RECORDED INFORMATION =
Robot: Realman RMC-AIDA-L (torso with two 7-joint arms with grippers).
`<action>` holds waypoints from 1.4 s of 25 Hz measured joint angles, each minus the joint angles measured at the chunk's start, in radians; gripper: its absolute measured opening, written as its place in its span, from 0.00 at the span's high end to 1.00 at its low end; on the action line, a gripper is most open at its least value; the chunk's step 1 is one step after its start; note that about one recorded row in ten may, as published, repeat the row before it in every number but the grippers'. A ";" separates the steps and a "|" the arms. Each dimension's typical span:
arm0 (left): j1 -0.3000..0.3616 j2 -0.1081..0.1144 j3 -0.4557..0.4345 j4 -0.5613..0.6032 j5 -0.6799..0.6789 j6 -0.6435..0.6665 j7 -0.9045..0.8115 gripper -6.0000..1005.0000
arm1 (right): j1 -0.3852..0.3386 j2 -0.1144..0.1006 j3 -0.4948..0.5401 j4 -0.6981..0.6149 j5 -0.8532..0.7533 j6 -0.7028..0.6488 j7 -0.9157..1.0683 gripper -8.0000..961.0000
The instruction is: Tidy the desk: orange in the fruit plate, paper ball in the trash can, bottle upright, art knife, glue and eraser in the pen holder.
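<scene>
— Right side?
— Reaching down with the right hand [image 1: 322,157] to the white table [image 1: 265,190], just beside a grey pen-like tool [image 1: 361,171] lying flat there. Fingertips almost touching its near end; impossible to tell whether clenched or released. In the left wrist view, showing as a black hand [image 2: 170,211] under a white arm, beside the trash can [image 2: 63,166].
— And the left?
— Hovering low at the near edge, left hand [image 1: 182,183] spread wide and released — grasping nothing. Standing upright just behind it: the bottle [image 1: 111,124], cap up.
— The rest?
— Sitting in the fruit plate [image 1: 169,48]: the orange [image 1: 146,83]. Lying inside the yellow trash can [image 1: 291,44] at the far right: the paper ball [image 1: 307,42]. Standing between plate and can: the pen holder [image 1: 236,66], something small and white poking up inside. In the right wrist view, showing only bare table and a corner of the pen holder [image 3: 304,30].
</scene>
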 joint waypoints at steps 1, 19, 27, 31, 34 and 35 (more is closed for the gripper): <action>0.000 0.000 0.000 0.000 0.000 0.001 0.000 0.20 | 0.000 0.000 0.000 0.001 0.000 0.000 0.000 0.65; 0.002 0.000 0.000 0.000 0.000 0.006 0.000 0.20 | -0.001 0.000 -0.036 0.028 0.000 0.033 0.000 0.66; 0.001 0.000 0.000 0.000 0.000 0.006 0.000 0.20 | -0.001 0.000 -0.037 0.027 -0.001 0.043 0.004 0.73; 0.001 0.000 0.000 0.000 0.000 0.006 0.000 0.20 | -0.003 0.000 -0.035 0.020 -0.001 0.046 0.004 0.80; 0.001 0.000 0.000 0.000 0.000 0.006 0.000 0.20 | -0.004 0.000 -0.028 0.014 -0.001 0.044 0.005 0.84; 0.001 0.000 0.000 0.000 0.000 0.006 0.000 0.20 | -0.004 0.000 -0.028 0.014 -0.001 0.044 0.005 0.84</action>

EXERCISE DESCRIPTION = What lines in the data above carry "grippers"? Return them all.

SOLUTION TO THIS PROBLEM =
Robot: Realman RMC-AIDA-L (torso with two 7-joint arms with grippers).
`<action>` holds waypoints from 1.4 s of 25 Hz measured joint angles, each minus the joint angles measured at the chunk's start, in radians; gripper: its absolute measured opening, written as its place in its span, from 0.00 at the span's high end to 1.00 at its low end; on the action line, a gripper is most open at its least value; the chunk's step 1 is one step after its start; note that about one recorded row in ten may, as published, repeat the row before it in every number but the grippers'. A ";" separates the steps and a "|" the arms. Each dimension's typical span:

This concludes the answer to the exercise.